One difference it seems from what I read on these and other forums is that you need referrals to access specialists. You can’t just call up an endocrinologist and make an appointment, you get a referral to an endocrinologist through a GP (or walk-in clinic, or hospital, or whatever). I hear about many people in the US who go from specialist to specialist until they find one they like, and it sounds like one can just call up a specialist and make an appointment without a referral.

Wait times are based on urgency. Those with more life-threatening conditions get bumped ahead of those who don’t. One issue we have is a lack of doctors/nurses (particularly in more rural areas) and a population which is MUCH more spread out than even the most sparesly populated areas of the US, which I think exacerbates the wait-time issue. I, personally, have never had problems with wait times (having only lived in cities). I have waited four to six months to see a specialist, but I’ve talked to people in the US who have had that same experience. I’ve also gotten to see specialists and procedures within the week, so it’s really quite variable.


I’ve lived in Germany, Austria, the United Kingdom, Canada, and the United States, so I’ve experienced a variety of healthcare systems first-hand.
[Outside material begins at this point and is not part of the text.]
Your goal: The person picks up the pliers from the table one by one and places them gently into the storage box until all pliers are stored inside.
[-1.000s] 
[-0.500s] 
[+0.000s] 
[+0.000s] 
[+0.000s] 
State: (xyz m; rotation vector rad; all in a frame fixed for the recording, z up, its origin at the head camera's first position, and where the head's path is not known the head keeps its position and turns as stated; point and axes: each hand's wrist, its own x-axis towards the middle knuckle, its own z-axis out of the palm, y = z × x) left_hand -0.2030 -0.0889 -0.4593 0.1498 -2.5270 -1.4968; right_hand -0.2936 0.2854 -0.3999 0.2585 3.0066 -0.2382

Generally, in the socialized medicine systems, you have the security of knowing that getting some catastrophic illness is never going to bankrupt you, your friends, or your family, and you will never have to make a choice between getting the healthcare you need or not depending on your finances. However, the availability of specialist care and services is slower in socialized countries.

Socialized medicine works much better than privatized medicine where the country spends 10% or more of its GDP on healthcare, such as in Canada, but works poorly where the country spends less, such as in Britain, which spends only 7% of GDP on healthcare. But generally, as a type 1 diabetic I would not feel safe in any country without socialized medicine, since I am prone to so many catastrophic diseases in addition to the diabetes I already have that I would be ruined under privatized medicine.
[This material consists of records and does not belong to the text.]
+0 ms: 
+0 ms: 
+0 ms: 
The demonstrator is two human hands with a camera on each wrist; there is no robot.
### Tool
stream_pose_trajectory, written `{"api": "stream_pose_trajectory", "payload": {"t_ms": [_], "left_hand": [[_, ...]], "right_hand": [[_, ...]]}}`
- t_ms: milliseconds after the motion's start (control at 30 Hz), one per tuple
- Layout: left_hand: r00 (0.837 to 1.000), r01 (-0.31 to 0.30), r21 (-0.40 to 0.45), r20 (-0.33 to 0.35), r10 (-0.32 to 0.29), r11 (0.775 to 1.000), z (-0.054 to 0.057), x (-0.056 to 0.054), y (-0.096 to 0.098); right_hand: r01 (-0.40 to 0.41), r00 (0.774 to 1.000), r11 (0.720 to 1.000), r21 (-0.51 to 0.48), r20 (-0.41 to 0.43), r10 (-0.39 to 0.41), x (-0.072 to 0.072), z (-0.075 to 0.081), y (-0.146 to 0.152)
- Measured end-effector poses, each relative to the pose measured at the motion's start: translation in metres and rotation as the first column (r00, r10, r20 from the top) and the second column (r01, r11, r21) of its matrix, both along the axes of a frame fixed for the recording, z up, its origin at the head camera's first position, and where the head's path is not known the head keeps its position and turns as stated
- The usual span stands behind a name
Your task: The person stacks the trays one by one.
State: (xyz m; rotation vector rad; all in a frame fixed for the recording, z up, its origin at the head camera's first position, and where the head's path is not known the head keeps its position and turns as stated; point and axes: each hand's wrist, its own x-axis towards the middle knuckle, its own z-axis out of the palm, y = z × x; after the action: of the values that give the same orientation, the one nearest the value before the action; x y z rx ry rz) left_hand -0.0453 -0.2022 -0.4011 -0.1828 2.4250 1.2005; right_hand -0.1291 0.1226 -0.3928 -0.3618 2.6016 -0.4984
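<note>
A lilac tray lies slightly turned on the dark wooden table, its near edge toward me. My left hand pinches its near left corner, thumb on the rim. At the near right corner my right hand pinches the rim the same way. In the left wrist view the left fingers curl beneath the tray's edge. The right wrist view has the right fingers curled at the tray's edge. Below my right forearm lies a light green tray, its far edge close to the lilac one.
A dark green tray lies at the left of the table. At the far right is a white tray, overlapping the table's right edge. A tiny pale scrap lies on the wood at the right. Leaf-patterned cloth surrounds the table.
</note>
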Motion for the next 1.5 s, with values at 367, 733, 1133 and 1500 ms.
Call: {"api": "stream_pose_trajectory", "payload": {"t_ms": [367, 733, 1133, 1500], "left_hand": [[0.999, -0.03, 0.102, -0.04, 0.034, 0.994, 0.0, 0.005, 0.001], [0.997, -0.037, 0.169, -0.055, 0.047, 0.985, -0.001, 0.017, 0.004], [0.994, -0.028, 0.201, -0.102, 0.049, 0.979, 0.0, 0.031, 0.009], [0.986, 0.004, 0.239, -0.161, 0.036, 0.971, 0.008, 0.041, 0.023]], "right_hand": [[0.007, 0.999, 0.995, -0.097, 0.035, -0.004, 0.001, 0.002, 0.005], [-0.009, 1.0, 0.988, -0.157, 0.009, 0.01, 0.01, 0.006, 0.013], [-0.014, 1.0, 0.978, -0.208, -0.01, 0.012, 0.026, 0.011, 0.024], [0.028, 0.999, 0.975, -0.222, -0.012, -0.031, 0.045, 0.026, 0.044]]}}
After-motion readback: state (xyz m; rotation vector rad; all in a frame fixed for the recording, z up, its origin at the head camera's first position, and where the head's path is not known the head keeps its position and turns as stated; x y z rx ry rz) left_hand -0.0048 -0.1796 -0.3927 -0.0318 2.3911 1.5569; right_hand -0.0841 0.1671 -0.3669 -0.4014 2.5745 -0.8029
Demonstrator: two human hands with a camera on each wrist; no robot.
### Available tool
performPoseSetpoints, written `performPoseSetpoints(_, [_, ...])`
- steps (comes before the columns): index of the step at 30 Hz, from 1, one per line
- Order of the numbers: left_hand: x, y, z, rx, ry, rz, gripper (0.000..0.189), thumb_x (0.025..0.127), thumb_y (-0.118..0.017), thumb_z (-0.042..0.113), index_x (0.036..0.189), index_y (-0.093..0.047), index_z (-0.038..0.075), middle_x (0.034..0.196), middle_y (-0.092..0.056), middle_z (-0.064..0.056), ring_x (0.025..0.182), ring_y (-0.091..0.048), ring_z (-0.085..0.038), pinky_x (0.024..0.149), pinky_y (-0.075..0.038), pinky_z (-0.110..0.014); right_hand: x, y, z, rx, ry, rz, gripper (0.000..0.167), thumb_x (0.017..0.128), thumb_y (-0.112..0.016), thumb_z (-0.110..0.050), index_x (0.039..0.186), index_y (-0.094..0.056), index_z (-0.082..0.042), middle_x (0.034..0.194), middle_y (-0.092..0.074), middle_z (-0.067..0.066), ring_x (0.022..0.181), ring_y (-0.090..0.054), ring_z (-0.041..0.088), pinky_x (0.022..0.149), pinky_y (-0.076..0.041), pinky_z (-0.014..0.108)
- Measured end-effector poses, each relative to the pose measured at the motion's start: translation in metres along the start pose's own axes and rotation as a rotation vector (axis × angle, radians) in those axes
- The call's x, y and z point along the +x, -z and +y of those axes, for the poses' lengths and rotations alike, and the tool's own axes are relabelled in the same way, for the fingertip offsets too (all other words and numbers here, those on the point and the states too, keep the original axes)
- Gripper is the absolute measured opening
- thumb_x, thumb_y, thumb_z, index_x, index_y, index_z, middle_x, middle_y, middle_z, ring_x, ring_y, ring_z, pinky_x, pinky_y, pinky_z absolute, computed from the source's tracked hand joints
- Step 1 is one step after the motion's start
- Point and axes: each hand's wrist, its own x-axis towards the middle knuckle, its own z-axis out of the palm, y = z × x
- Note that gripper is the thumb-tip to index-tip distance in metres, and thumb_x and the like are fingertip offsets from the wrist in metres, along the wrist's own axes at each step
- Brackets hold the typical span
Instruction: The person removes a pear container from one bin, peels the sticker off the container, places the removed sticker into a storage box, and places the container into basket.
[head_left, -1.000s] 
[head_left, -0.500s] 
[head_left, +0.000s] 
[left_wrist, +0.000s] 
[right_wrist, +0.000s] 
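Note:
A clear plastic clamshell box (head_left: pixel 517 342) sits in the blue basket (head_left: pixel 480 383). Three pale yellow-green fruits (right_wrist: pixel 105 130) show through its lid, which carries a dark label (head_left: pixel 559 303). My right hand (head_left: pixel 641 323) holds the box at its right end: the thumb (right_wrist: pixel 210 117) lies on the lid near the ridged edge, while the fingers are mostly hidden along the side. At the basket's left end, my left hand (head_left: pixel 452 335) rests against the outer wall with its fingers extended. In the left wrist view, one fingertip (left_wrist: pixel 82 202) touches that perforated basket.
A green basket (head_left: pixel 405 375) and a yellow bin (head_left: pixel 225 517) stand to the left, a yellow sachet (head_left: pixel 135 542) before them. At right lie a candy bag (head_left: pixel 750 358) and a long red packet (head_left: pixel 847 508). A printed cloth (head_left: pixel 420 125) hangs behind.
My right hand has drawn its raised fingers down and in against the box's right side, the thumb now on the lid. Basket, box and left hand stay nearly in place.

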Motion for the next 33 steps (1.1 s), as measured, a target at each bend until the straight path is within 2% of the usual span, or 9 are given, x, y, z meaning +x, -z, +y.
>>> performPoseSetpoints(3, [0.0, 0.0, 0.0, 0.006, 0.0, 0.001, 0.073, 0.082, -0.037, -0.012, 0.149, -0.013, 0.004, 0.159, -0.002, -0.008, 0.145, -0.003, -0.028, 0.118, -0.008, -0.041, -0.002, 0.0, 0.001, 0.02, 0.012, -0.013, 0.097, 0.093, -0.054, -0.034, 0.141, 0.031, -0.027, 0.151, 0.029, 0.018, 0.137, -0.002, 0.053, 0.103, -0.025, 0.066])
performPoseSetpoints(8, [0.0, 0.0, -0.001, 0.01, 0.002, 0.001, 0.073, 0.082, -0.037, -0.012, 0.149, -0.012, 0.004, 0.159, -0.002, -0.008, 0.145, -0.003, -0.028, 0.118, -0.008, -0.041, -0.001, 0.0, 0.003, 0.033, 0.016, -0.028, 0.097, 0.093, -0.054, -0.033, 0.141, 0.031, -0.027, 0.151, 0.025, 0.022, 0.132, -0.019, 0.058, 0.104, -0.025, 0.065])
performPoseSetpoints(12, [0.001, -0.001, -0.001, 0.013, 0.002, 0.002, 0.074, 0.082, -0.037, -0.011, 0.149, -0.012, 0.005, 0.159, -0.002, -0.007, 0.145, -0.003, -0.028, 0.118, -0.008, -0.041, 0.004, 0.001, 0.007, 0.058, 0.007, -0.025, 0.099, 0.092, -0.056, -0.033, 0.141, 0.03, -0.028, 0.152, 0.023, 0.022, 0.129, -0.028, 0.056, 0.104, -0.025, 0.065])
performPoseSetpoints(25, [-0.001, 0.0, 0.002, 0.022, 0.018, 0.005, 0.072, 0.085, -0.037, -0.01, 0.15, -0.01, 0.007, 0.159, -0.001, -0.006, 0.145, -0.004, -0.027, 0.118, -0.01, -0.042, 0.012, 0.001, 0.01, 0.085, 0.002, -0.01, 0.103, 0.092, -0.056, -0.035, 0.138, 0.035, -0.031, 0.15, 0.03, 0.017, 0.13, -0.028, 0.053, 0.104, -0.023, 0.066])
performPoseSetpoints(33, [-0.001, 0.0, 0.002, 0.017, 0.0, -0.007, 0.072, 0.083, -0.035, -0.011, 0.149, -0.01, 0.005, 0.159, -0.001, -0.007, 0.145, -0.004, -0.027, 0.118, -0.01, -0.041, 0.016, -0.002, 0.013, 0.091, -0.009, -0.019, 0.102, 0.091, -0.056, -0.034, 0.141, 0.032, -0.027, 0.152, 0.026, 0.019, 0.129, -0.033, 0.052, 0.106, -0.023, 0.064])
For example, if I were to develop endstage diabetic nephropathy in the U.S., I would have to spend down all my resources to get Medicare to fund my treatments, which would cost around $60,000 a year, and I would have to receive those treatments in a private facility, which would shortchange my care in order to maximize profit within the basic per-treatment allowance that Medicare grants. This cost-cutting produces a death rate on dialysis in the U.S. which is about double that in the rest of the developed world.
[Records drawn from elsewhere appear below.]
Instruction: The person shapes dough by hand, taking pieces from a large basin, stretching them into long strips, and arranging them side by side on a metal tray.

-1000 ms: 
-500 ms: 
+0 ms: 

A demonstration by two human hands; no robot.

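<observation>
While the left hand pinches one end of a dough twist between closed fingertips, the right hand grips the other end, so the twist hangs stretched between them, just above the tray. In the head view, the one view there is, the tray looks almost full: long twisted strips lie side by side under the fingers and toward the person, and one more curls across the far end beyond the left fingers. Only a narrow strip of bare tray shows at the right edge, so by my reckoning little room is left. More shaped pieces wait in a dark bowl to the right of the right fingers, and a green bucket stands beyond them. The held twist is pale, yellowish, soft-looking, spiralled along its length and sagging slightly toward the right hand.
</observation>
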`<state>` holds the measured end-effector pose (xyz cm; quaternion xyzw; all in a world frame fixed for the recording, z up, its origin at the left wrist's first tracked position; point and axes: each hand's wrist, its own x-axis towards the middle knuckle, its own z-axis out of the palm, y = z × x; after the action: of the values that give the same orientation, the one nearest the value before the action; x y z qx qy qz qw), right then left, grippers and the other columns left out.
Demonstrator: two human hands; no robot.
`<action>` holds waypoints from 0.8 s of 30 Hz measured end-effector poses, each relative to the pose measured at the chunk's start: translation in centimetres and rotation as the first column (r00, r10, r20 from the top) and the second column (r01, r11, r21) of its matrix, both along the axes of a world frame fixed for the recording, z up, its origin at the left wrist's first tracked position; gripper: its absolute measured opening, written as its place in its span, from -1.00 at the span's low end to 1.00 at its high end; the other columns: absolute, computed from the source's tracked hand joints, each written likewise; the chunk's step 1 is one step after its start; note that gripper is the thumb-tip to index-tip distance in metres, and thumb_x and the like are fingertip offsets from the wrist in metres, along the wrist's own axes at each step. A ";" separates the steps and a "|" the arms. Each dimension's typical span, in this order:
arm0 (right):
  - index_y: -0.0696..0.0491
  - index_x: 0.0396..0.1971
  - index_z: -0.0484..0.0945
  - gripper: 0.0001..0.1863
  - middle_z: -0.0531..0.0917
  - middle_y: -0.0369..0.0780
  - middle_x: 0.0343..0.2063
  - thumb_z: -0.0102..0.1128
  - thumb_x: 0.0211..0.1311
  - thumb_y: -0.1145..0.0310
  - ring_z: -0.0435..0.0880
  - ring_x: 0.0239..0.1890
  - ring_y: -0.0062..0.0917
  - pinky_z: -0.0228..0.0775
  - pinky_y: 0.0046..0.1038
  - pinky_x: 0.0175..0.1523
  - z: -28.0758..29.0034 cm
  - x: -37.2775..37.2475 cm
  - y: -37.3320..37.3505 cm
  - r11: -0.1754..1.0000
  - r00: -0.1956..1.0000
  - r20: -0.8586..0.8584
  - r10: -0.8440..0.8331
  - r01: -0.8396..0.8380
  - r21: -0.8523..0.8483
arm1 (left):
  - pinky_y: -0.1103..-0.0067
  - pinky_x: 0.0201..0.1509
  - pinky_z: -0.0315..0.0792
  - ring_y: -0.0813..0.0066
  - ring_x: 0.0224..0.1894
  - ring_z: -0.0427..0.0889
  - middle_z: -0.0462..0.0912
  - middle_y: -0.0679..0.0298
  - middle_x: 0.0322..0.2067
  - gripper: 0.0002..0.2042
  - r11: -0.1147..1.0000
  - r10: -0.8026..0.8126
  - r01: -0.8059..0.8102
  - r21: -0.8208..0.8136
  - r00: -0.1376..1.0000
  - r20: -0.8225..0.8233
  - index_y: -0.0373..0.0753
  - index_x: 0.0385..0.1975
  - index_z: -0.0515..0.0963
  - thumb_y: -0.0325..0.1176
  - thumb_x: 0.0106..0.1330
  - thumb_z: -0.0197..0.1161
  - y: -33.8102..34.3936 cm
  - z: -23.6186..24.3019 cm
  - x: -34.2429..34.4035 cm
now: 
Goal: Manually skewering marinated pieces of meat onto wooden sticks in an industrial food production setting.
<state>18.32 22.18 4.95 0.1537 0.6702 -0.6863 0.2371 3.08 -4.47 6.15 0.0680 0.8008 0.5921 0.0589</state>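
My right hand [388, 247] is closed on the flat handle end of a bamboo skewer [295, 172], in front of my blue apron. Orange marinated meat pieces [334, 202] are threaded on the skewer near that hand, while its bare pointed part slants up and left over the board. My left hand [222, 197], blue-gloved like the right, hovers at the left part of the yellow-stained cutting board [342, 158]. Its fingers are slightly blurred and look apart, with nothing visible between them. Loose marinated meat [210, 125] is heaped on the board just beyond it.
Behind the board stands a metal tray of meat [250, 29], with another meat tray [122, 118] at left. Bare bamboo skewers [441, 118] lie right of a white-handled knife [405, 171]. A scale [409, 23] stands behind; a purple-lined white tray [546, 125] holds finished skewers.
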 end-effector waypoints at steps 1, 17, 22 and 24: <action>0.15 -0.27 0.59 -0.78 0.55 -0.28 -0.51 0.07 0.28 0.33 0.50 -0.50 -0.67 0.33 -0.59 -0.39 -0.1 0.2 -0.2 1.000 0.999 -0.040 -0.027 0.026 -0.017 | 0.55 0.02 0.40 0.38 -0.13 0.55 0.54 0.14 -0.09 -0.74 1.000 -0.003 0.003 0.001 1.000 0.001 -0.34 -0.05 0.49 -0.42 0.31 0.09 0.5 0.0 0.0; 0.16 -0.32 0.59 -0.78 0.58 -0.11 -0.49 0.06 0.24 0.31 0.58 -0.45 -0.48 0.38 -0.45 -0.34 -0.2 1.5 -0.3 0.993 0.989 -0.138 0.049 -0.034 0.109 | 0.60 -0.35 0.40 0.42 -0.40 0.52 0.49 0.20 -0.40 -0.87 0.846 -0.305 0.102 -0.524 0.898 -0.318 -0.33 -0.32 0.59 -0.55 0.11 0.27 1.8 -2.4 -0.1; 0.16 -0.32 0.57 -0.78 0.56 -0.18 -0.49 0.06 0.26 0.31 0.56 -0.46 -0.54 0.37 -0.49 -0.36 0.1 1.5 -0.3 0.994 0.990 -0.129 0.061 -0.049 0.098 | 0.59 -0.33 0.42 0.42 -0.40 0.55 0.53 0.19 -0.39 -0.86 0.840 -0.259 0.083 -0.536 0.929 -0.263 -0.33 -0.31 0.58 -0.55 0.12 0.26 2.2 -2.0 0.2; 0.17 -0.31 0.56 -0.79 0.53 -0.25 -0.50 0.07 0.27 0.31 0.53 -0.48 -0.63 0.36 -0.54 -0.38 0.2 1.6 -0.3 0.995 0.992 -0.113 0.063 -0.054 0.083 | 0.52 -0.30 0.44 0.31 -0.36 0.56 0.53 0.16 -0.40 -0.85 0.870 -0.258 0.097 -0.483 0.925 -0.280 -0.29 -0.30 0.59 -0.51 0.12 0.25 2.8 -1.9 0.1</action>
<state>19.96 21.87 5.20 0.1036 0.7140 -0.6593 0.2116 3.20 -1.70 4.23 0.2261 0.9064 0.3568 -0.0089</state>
In the US and with regard to employer sponsored health insurance, there are both approaches. Some employer provided health insurance does require referrals for specialists from a primary care physician (PCP). These are often times Health Maintenance Organization (HMO) plans which require referrals. There are also Preferred Provider Organization (PPO) plans which typically do not require referrals from the PCP. There are other types of plans as well: EPO, POS probably others. In many cases, a given plan really needs to be read in order to understand the details of how it works. It can get confusing when comparing employer sponsored plans to each other particularly if you are only studying and do not actually have that plan. IMHO, what an employer offers for a health plan is just as critical (if not more so) than what they are willing to pay for a salary or wage. An employer who wants to attract the highest quality employees has a very strong incentive to offer top notch health insurance.

Very close to 50% of the US population is covered under employer sponsored health insurance.

There are a number of US Government health care programs. Certainly anybody not living under a rock has heard of Medicare. There is also Medicaid, CHIP, Tricare, VA and IHS. Wouldn’t surprise me if there some additional ones. About 35% of the US Population is covered under some sort of US Government (federal or state or combination thereof) sponsored health care program.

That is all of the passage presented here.